» **What is being asked**
Every picture is to be removed, and all the data is to be copied exactly.

» **Dataset content**
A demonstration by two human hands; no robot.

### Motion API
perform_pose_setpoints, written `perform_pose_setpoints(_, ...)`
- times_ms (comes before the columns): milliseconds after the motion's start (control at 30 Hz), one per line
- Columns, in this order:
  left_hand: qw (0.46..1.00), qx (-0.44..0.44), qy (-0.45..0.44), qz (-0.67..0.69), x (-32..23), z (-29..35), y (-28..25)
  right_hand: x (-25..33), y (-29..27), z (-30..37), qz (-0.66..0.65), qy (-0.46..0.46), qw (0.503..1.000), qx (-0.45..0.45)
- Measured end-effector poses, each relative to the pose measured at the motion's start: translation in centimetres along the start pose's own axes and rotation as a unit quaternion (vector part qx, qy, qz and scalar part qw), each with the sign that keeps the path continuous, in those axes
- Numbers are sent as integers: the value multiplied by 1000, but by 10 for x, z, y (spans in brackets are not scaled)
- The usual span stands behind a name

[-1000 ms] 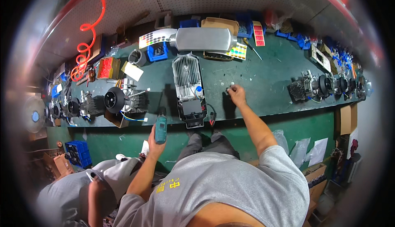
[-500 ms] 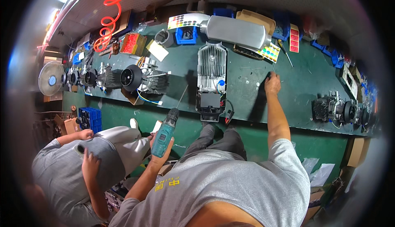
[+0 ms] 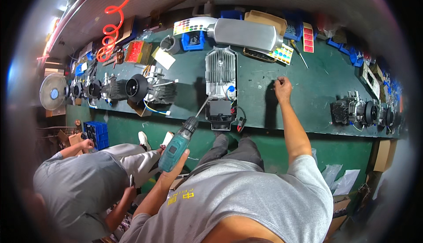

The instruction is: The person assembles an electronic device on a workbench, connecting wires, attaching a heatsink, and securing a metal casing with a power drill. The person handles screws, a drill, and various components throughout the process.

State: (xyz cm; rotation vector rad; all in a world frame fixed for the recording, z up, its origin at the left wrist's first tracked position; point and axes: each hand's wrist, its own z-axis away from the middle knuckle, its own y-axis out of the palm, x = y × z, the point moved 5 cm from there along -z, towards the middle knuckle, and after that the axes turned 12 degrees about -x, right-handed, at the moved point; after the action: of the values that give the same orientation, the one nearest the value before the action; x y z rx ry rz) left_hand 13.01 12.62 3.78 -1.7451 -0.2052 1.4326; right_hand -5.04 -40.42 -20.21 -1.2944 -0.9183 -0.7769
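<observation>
My left hand is closed round the handle of a teal and black cordless drill. Its long thin bit slants up and right, with the tip by the left side of a finned metal housing lying on the bench. At the near end of that housing sit a black block and a round black fan part. Over the bench to the housing's right is my right hand, its fingers drawn together; whatever they may hold is too small to make out.
Several finned motor units with black fans line the left of the bench; more stand at right. Behind lie a silver canister, blue bins, a screwdriver and sticker sheets. A co-worker is bent over at left.
The drill's bit has swung right, up to the housing. My right hand has drawn back a little toward me from near the small rods. The co-worker's hands have shifted.
</observation>
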Motion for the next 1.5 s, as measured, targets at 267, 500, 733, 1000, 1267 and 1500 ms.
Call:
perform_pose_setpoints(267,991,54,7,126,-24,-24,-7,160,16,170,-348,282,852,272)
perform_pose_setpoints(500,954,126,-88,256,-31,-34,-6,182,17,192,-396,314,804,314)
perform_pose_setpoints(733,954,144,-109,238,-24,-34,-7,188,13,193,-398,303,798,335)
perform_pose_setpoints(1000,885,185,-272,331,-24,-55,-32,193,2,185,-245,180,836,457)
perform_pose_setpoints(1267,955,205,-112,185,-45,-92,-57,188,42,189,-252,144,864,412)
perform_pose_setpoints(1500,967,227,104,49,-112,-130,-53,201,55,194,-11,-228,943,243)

» **Task solution**
A demonstration by two human hands; no robot.

### Motion API
perform_pose_setpoints, written `perform_pose_setpoints(_, ...)`
- times_ms (comes before the columns): milliseconds after the motion's start (control at 30 Hz), one per line
- Columns, in this order:
  left_hand: qw (0.46..1.00), qx (-0.44..0.44), qy (-0.45..0.44), qz (-0.67..0.69), x (-32..23), z (-29..35), y (-28..25)
  right_hand: x (-25..33), y (-29..27), z (-30..37), qz (-0.66..0.65), qy (-0.46..0.46), qw (0.503..1.000), qx (-0.45..0.45)
- Measured end-effector poses, each relative to the pose measured at the motion's start: translation in centimetres along the start pose's own axes and rotation as a unit quaternion (vector part qx, qy, qz and scalar part qw), each with the sign that keeps the path continuous, in those axes
- Numbers are sent as integers: the value multiplied by 1000, but by 10 for x, z, y (spans in brackets are not scaled)
- The usual span stands behind a name

[-1000 ms] 
[-500 ms] 
[+0 ms] 

The instruction is: The person assembles an electronic device on a workbench, connecting wires, attaching a heatsink, and securing a metal casing with a power drill. The person handles screws, a drill, and various components throughout the process.

State: (xyz cm; rotation vector rad; all in a world frame fixed for the recording, z up, its origin at the left wrist's first tracked position; point and axes: each hand's wrist, its own z-axis away from the middle knuckle, its own y-axis out of the palm, x = y × z, the point moved 5 cm from there along -z, towards the middle knuckle, and after that the axes turned 12 degrees about -x, right-handed, at the moved point; after the action: of the values that give the same orientation, the one nearest the value before the action; x y z rx ry rz) left_hand 13.01 12.62 3.78 -1.7451 -0.2052 1.4326; right_hand -5.04 -40.42 -20.21 -1.2944 -0.9183 -0.7769
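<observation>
My left hand is closed round the handle of a teal and black cordless drill. Its long thin bit slants up and right, with the tip by the left side of a finned metal housing lying on the bench. At the near end of that housing sit a black block and a round black fan part. Over the bench to the housing's right is my right hand, its fingers drawn together; whatever they may hold is too small to make out.
Several finned motor units with black fans line the left of the bench; more stand at right. Behind lie a silver canister, blue bins, a screwdriver and sticker sheets. A co-worker is bent over at left.
The drill's bit has swung right, up to the housing. My right hand has drawn back a little toward me from near the small rods. The co-worker's hands have shifted.
</observation>
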Motion for the next 1.5 s, as measured, targets at 267, 500, 733, 1000, 1267 and 1500 ms.
Call:
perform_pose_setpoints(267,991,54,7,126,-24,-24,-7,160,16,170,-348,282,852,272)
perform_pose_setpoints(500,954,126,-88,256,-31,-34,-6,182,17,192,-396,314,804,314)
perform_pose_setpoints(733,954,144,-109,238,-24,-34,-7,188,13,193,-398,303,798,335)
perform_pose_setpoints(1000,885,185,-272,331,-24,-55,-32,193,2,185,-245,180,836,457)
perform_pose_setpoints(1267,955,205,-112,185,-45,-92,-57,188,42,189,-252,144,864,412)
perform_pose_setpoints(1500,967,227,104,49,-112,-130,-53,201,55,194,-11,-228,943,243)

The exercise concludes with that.